Шу чувствовала, что ситуация выходит из-под её контроля, но ничего изменить пока не могла. Она сама не могла прийти в себя после его северных мелодий. Ей казалось, что с неё заживо содрали кожу и засунули в чужую шкуру. И в шкуре Тигренка ей совсем не нравилось. Опять он заставляет её полной мерой ощутить собственную жестокость. Заставляет до малейшего оттенка прочувствовать всю горечь и отчаяние человека, лишенного свободы, лишенного речи, лишенного надежды. Человека, уверенного в своей скорой смерти, но при этом мечтающего о любви, имеющего смелость добиваться этой любви, хоть бы и в свои последние дни. Шу изо всех сил пыталась избавиться от морока. Так дело не пойдет. Угрызения совести ещё никого до добра не доводили. И менять свои планы, наслушавшись менестрельского страдания, она не будет. Принцесса решила дать фрейлинам время опомниться, и немножко встряхнула их, избавляя от пленительного, прекрасного в своей безнадежной тоске наваждения.

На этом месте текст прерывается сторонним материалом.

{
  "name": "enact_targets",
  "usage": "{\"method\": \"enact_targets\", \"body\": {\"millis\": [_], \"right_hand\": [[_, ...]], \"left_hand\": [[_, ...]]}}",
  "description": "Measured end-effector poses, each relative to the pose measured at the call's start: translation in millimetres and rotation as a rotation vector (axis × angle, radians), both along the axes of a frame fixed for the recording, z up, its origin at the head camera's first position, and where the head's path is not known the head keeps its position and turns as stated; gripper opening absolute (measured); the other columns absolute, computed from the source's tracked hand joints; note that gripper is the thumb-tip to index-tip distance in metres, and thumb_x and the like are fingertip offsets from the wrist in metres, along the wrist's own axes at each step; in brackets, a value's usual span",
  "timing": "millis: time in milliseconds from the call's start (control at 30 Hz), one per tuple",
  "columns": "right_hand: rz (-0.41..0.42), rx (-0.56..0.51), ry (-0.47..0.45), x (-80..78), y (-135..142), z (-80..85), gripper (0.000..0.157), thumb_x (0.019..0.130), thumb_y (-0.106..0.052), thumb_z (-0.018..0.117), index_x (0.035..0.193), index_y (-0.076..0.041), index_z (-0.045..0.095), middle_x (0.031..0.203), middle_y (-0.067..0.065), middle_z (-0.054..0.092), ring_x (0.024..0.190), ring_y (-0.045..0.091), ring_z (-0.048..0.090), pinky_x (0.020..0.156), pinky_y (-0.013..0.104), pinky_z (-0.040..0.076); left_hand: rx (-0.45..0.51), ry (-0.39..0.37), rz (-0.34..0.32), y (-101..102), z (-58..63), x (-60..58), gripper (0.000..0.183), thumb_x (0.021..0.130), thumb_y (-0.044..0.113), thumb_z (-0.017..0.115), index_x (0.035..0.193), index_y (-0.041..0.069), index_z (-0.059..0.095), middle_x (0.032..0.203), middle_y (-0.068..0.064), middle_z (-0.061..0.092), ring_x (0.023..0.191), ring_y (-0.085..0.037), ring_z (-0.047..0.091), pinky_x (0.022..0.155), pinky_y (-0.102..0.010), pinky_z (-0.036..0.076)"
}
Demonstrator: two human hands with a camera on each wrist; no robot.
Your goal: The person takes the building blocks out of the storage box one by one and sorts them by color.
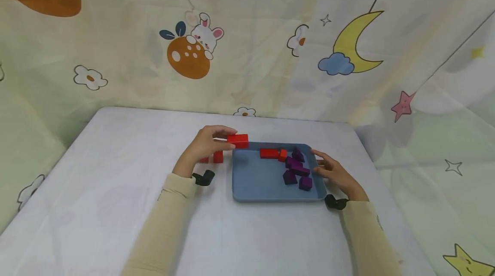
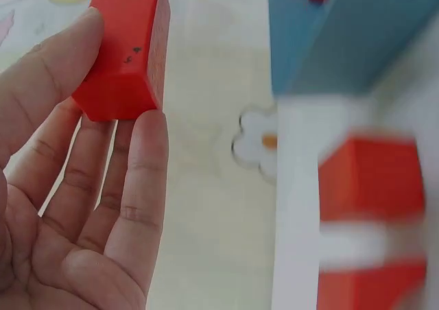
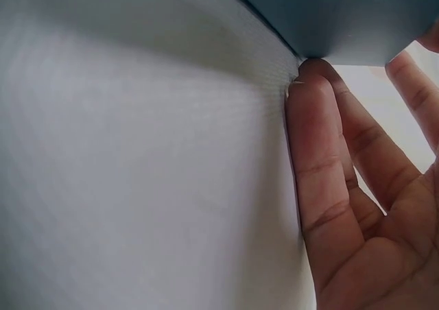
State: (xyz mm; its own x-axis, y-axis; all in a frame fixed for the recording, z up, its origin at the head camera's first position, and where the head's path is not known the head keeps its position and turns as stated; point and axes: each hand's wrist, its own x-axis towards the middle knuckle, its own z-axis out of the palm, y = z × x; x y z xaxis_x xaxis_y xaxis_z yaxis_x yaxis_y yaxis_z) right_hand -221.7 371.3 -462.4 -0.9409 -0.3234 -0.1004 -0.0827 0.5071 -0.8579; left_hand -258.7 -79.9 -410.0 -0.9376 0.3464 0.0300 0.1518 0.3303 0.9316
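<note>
My left hand pinches a red rectangular block between thumb and fingers, raised at the back left corner of the blue tray. In the left wrist view, the thumb lies on one face of that block and the fingertips lie along its lower end. At the tray's right side is my right hand, its fingers fairly straight and its fingertips against the outer wall. Inside the tray lie a long red block, a small red block and several purple blocks.
More red blocks stand on the white table left of the tray, partly behind my left hand. The table meets a patterned cloth at its back edge. Black wrist mounts sit on both wrists.
</note>
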Motion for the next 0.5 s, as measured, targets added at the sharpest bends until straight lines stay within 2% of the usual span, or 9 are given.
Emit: {"method": "enact_targets", "body": {"millis": [133,333,500], "right_hand": [[-0.013,0.005,-0.011,-0.9,1,-1.8,0.066,0.101,-0.017,0.060,0.158,-0.013,0.028,0.139,0.031,0.050,0.119,0.031,0.054,0.099,0.043,0.048],[-0.008,-0.006,-0.019,0.4,0,-0.3,0.066,0.101,-0.015,0.059,0.158,-0.013,0.026,0.139,0.032,0.049,0.121,0.038,0.052,0.103,0.057,0.043],[-0.008,-0.012,-0.022,1.0,-1,0.9,0.066,0.101,-0.015,0.059,0.158,-0.012,0.026,0.140,0.032,0.048,0.124,0.041,0.050,0.103,0.054,0.043]], "left_hand": [[-0.036,-0.016,0.046,-27,0.4,0.2,0.045,0.086,0.022,0.080,0.128,0.018,0.067,0.125,-0.001,0.065,0.117,-0.023,0.061,0.093,-0.041,0.054],[-0.064,-0.028,0.076,-66,-1.8,3.7,0.046,0.088,0.018,0.077,0.133,0.015,0.063,0.131,-0.006,0.062,0.123,-0.028,0.056,0.098,-0.045,0.051],[-0.127,0.005,0.112,-94,-6.0,8.2,0.045,0.090,0.012,0.074,0.134,0.012,0.062,0.133,-0.010,0.061,0.126,-0.031,0.054,0.102,-0.049,0.047]]}}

— Мы желаем отдохнуть перед прогулкой. Вы свободны. — Её Высочество встала и милостиво махнула рукой в сторону выхода. Фрейлины, ещё плохо соображающие после испытанного потрясения, дружно вскочили, изобразили учтивые реверансы, и стайкой потянулись к дверям.
Глава 13. Поперек судьбы
239 год. Найрисский залив, за три недели до Осенних гонок.
Если бы сиятельный шеен верил в предзнаменования, то он бы повернул назад. Казалось, сама природа предупреждает его — отступись, прислушайся к себе, подумай, а так ли нужна Полуденной Марке возможность ввязаться в войну? Но врожденное упрямство шеена Рустагира вкупе с недвусмысленным предупреждением Великого Визиря гнали его вперед, не смотря ни на что.
В какой-то момент показалось, то он переупрямил судьбу. Потрепанный галеон с оборванными парусами и течью в трюме выбрался из шторма, разыгравшегося всего за два дня до того, как купцы должны были достигнуть Найриссы. Их изрядно отнесло от места назначения, но, по крайней мере, не выбросило на скалы. Но на этом приключения не окончились.